### Work required
In the material below, find each line with the word "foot" and list it.

### Data supplied
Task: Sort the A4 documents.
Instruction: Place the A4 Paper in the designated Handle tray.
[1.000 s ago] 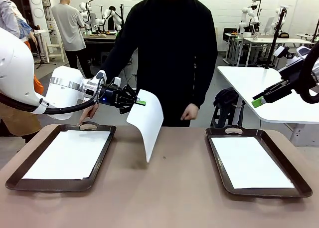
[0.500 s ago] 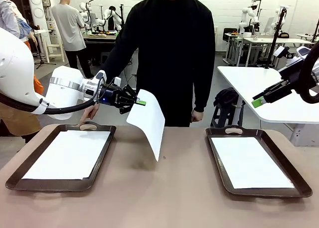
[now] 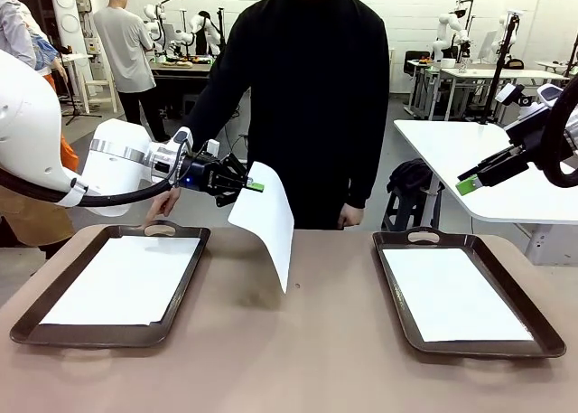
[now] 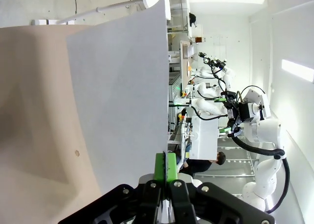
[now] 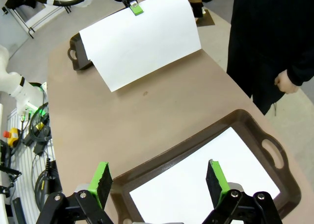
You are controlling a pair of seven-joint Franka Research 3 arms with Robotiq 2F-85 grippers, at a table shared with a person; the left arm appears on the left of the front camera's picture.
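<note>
My left gripper (image 3: 254, 186) is shut on the top edge of a white A4 sheet (image 3: 267, 225), which hangs curved above the table between the two trays. The left wrist view has the green fingertips (image 4: 165, 166) pinched on the sheet (image 4: 120, 91). The right wrist view also catches the hanging sheet (image 5: 142, 37). Another A4 sheet (image 3: 126, 279) lies in the left tray (image 3: 45, 305), and one (image 3: 452, 291) lies in the right tray (image 3: 533, 327). High at the right, well above the right tray, my right gripper (image 3: 470, 183) stands open and holds nothing (image 5: 159, 177).
A person in black (image 3: 307, 97) stands at the far side. One hand (image 3: 161, 203) rests by the left tray's far handle, the other (image 3: 350, 216) hangs at the table edge. Bare brown tabletop (image 3: 298, 350) lies between the trays.
The hanging sheet swung slightly, its lower edge lifting and shifting right. The person's hand at the middle dropped toward the side. Neither gripper moved.
</note>
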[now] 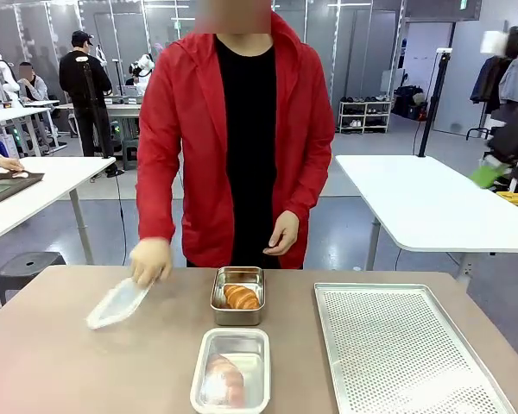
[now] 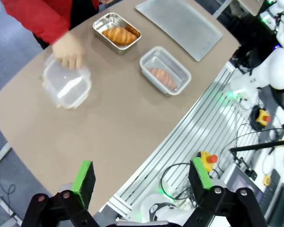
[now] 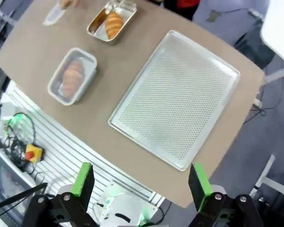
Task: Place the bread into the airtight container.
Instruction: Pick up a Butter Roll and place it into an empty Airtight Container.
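The bread [image 1: 241, 297], a croissant, lay in an open metal container [image 1: 238, 295] far ahead of both grippers, on the person's side of the brown table [image 1: 69, 354]. The perforated tray [image 3: 175, 97], the largest thing on the table, sat directly ahead of the right gripper [image 3: 141, 182], whose green-padded fingers stood wide apart over the table's near edge with nothing between them. The left gripper [image 2: 144, 178] was likewise spread apart and bare, hovering off the table's edge above the frame rails. Ahead of it, nearer than the metal container, stood a clear plastic container [image 2: 164, 70] holding another piece of bread [image 2: 162, 77]. To that gripper's upper left, the person's hand [image 2: 68, 51] rested on a transparent lid [image 2: 66, 86] lying on the table.
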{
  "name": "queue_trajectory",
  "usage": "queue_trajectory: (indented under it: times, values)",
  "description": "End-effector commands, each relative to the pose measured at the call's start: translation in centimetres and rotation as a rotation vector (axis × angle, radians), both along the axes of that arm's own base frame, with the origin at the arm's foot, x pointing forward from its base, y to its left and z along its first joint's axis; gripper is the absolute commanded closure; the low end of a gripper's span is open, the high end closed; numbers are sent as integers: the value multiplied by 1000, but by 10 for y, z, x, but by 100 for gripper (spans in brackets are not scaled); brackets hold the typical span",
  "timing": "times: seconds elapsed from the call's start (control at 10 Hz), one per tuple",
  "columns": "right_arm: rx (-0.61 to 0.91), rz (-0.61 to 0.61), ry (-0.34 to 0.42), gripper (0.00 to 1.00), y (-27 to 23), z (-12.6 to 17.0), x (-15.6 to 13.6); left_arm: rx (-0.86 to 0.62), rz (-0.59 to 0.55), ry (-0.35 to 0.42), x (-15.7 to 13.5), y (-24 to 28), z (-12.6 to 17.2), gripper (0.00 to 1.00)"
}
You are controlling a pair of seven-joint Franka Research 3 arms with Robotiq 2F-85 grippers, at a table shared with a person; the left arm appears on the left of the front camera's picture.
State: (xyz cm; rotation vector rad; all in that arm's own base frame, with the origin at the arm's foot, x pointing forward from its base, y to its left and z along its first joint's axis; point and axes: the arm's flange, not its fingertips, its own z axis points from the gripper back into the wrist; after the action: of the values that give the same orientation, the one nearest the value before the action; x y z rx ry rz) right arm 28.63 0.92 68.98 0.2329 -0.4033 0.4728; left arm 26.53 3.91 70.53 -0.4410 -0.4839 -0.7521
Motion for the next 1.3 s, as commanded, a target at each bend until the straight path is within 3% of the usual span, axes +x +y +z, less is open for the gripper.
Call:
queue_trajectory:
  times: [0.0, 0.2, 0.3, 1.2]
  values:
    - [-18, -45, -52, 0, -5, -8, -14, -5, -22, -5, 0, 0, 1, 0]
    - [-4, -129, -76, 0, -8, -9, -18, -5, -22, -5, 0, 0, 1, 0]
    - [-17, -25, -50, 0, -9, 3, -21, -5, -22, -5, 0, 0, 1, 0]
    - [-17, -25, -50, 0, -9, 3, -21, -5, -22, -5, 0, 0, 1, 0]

### Exercise solution
  "description": "End-effector commands, each relative to the pose measured at the call's start: translation in centimetres and rotation as a rotation vector (axis × angle, radians), both along the axes of that arm's own base frame, with the origin at the arm's foot, x pointing forward from its base, y to its left and z along its first joint's axis; gripper is the absolute commanded closure; the low end of a gripper's span is open, the high end closed; numbers are sent as integers: the value multiplied by 1000, but by 10 for y, z, x, but by 100 for gripper (spans in brackets are not scaled); brackets hold the typical span",
State: (xyz cm; rotation vector rad; all in that arm's own base frame, with the origin at the arm's foot, x pointing forward from its base, y to its left and z along its first joint's axis; point and axes: the arm's flange, not its fingertips, its own z axis points from the gripper back into the wrist; after the action: of the values that give the same orientation, the one nearest the value before the action; x y z rx ry rz) right arm 28.63 0.92 68.98 0.2329 -0.4033 0.4728; left arm 26.53 3.91 70.53 -0.4410 -0.4839 -0.7521

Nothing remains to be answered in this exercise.